THE PROBLEM -
Exclude the images, then return every line below exactly as written.

*** SUPPLIED MATERIAL Section Begins ***

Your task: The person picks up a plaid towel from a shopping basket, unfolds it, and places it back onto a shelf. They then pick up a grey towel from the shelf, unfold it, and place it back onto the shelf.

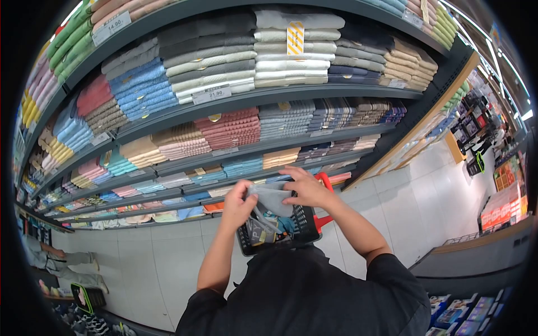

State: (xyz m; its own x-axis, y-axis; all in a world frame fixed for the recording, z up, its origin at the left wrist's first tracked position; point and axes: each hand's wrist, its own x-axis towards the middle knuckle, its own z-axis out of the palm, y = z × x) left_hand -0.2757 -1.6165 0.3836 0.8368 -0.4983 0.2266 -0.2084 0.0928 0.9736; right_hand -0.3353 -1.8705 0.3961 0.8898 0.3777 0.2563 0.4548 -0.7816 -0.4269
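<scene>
In the head view my left hand [239, 201] is closed on a grey cloth [274, 199] that looks like a folded towel. My right hand [307, 189] lies at the cloth's other side, fingers spread, its thumb touching the edge. Both hands are above a black shopping basket [305, 224] in front of my body. Inside it are a dark grey packaged item [260, 234] with pale letters and a teal patterned item [286, 225]. A red handle [324, 221] shows at the basket's right side. The cloth covers part of the basket's contents.
Long shelves of folded towels [213, 56] in several colours stand ahead, with price labels [212, 94]. A wooden-edged shelf end [414, 129] borders the tiled aisle [386, 207]. At left a person [61, 257] stands near another black basket [87, 297]. Packaged goods [471, 313] sit behind at lower right.
</scene>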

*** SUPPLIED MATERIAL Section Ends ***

ANSWER SECTION -
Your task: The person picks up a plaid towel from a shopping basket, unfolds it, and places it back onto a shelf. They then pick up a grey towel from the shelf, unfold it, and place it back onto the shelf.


State: (xyz m; its own x-axis, y-axis; all in a world frame fixed for the recording, z up, its origin at the left wrist's first tracked position; point and axes: each hand's wrist, its own x-axis towards the middle knuckle, its own z-axis out of the palm, y = z × x) left_hand -0.2757 -1.6165 0.3836 0.8368 -0.4983 0.2266 -0.2084 0.0928 0.9736; right_hand -0.3353 -1.8705 0.3961 0.8898 0.3777 0.2563 0.4548 -0.7816 -0.4269
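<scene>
In the head view my left hand [239, 201] is closed on a grey cloth [274, 199] that looks like a folded towel. My right hand [307, 189] lies at the cloth's other side, fingers spread, its thumb touching the edge. Both hands are above a black shopping basket [305, 224] in front of my body. Inside it are a dark grey packaged item [260, 234] with pale letters and a teal patterned item [286, 225]. A red handle [324, 221] shows at the basket's right side. The cloth covers part of the basket's contents.
Long shelves of folded towels [213, 56] in several colours stand ahead, with price labels [212, 94]. A wooden-edged shelf end [414, 129] borders the tiled aisle [386, 207]. At left a person [61, 257] stands near another black basket [87, 297]. Packaged goods [471, 313] sit behind at lower right.
</scene>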

The response to this exercise is done.